**Data excerpts**
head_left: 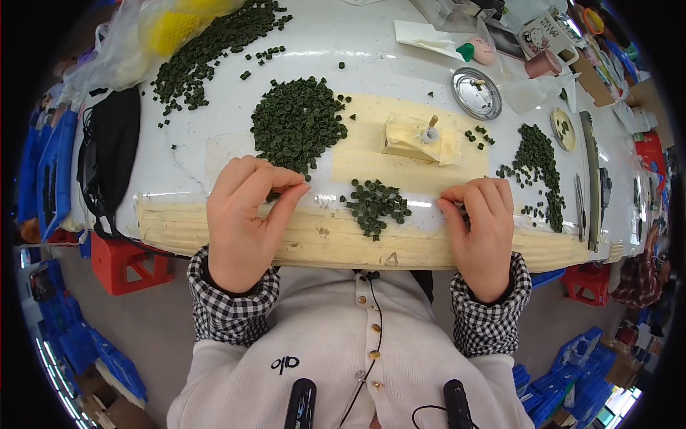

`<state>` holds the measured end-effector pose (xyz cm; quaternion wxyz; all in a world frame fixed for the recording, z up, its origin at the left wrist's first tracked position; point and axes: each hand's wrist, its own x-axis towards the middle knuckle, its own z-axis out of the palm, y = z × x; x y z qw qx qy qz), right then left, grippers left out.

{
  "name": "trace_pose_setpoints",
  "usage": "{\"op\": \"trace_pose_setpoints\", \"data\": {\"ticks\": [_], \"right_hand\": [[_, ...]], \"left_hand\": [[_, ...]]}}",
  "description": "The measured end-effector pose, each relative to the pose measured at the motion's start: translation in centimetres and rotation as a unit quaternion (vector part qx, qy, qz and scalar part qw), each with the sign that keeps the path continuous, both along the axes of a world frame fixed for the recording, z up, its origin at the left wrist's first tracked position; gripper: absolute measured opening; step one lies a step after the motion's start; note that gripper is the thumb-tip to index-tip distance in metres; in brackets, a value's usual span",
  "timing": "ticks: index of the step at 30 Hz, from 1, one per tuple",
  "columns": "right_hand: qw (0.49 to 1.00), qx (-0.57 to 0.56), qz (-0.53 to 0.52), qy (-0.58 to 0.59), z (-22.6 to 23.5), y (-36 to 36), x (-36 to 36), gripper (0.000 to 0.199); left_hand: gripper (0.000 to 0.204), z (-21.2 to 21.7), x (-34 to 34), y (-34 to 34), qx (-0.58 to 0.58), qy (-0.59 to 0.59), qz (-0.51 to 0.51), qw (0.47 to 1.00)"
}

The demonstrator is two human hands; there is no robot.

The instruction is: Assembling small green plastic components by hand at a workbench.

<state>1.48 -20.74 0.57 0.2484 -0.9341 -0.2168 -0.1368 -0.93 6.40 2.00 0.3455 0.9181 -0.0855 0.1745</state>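
Observation:
Small dark green round pieces lie in heaps on the white table. My left hand is closed in a pinch at the near edge of the large heap. A green piece shows right at its fingertips; whether it is gripped I cannot tell. Between my hands is a smaller heap. To its right, my right hand has thumb and forefinger pressed together, fingers curled; what they hold is hidden, with a dark bit showing under the palm. Beyond stands a tape-covered block with a short upright metal pin.
More green pieces lie at the far left and right. A round metal lid, a small dish, tweezers and a long bar sit rightward. A black cloth bag hangs at the left edge; red stools stand below.

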Motion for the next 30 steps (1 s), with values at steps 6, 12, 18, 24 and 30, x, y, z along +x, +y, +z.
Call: {"op": "trace_pose_setpoints", "data": {"ticks": [6,12,18,24,30], "right_hand": [[0.997,0.08,-0.001,0.009,0.1,0.5,0.1,0.014],[0.987,0.157,-0.006,0.045,0.6,0.8,-0.6,0.015],[0.813,0.498,-0.001,0.303,0.9,0.7,-1.4,0.016],[0.643,0.643,0.079,0.408,-0.8,0.2,-1.0,0.021],[0.589,0.676,0.1,0.433,-0.5,0.7,-1.0,0.021]], "left_hand": [[0.011,-0.7,-0.3,0.1,0.048,0.008,-0.003,0.999],[0.011,-1.3,0.4,-1.0,0.077,-0.018,0.019,0.997],[0.011,-1.0,0.6,-1.1,0.108,-0.04,0.008,0.993],[0.013,-1.0,-0.1,-1.9,-0.068,-0.015,0.006,0.998],[0.014,-0.5,0.1,-2.9,-0.32,0.07,-0.125,0.937]]}}
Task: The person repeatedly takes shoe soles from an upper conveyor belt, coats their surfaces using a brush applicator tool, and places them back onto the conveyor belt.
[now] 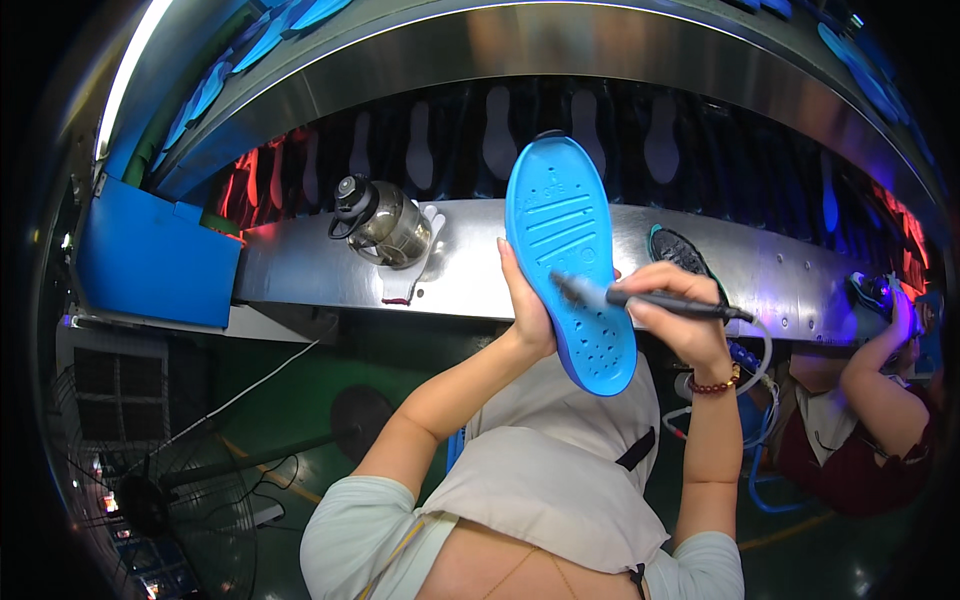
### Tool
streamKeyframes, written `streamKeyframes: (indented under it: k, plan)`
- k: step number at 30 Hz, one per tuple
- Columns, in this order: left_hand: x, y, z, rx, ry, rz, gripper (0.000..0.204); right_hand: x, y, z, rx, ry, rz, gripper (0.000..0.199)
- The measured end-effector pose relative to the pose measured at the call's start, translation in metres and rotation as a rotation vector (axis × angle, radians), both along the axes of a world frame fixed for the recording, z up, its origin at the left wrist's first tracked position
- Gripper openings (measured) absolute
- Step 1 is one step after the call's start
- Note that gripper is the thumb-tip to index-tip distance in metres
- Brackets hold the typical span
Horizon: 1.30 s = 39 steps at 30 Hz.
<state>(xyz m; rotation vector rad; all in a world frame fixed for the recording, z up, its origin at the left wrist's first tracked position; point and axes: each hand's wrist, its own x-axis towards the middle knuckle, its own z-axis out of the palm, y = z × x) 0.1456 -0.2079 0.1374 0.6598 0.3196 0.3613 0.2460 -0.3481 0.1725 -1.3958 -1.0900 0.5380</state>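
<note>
A bright blue shoe sole [565, 205] stands tilted up over the front edge of the metal bench, its grooved and dimpled face toward me. My left hand [532, 308] is closed around its left edge, thumb along the side. In my right hand [690, 325] is a brush [670, 302] with a black handle and a thin hose running from its back end. The brush's pale, motion-smeared tip is over the middle of the sole; whether it touches cannot be made out. A dark shoe upper [680, 250] lies on the bench behind my right hand.
A large dark-tinted bottle [390, 225] stands on the metal bench [290, 265] at left, beside a white glove [430, 245]. Behind runs a dark conveyor with several grey sole shapes [420, 145]. Another person's arm [885, 385] is at far right. A fan [150, 505] stands lower left.
</note>
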Motion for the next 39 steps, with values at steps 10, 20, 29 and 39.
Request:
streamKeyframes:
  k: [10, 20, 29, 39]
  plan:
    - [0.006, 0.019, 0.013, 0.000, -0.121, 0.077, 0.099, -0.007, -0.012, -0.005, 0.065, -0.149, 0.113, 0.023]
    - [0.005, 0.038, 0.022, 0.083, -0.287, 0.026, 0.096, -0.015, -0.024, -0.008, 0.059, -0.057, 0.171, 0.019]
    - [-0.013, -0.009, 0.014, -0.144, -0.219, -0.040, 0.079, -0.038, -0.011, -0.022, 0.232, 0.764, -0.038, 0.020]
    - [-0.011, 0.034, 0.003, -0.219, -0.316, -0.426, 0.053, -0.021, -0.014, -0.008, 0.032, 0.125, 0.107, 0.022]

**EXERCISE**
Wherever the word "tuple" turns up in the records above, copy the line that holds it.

**ANSWER AREA**
  "timing": "ticks: index of the step at 30 Hz, from 1, one per tuple",
- k: step number at 30 Hz, one per tuple

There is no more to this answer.